Но ничего. Уже через три дня начинают туманиться пылью мебель и полы, с вновь открытой крышки секретера опять слетает бумага — рваные клочки ее мыслей. Она так читает книги: записывает в беспорядке вдоль и поперек свои подтверждения, сомнения, фразовые решения, если авторские не по душе; свои варианты послесловий, дополнения, если ей чего-то не хватает. Много не пишет — два-три слова, два-три предложения, наметки, слова, вопросительный и восклицательный знаки в любом порядке. За три-четыре месяца (до очередной уборки) этих клочков, обрывков скапливается очень много на крышке секретера, на стульях, просто на полу. Они пересыпаны всякой дрянью: серединками яблок, апельсиновыми корками, фруктовыми косточками, хвостиками редиски. Эти записи она никогда не перечитывает. А если бы даже и попробовала, то ничего бы не вышло: неразборчивый торопливый почерк; не указано ни дат, ни названий, ни авторов. Мелкие хвостатые буквы прыгают по бумаге — она ведь знала, что перечитывать не будет, это просто способ думать. Вместе с мусором комкает листы, плотно набивает очередной целлофановый пакет стихами, мыслями, словами, закорючками и огрызками и затягивает веревочкой до очередной уборки. Несколько тугих полопавшихся пакетов лежат за дверцами тумбы секретера, их число все растет и растет. Когда она зачем-нибудь выходит по ночам из комнаты, ей очень нравится шуршание бумаги в темноте, под ногами. А развлечения родителей: шеш-беш, пасьянсы, уголки, телевизор — ей неприятны, радости других людей ей не по зубам. Она ищет свои. Пусть такие.

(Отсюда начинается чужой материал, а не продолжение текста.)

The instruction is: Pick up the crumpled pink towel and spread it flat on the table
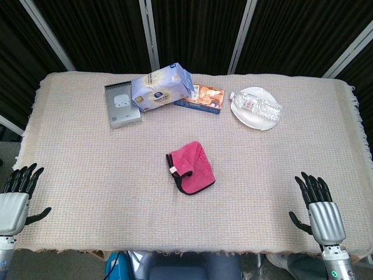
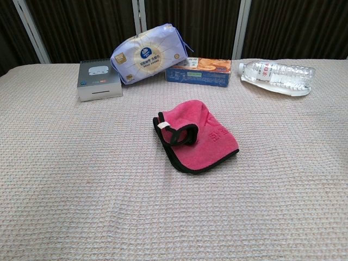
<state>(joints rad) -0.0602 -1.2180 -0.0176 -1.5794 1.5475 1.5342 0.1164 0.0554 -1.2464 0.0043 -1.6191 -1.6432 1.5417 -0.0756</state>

А соседи, родители соплявки, перестали с ней здороваться. Честно пыталась отпугнуть от себя, отлепить от себя их дочку; доводила до слез, унижала, оскорбляла, смеялась. Пытала даже своим дыханием и старалась показаться еще омерзительней, чем есть. Та никла и плакала навзрыд, так, что даже у нее начинало сводить челюсти от желания заплакать вместе с девчонкой. А на следующий день та приходила опять, с заранее больным лицом, за новыми слезами. Господи! А здесь-то откуда? Откуда в сопливой девчонке, здоровой и крепкой, это желание? Почти как ее собственное — “мордой в грязь”. “Радость — страданье”?.. Так было около года назад. Но в одну из ночей, укачивая больной зуб, не дающий уснуть, она подумала: если лишит себя единственной — пусть однобокой привязанности, то вернется в тот дом. В  т о т. Надо, чтобы хоть кто-нибудь ее любил, кто-то хотел ее видеть, кто-то слушал ее. Иначе не удержаться — ЗОВ будет звучать, ничем не заглушаемый.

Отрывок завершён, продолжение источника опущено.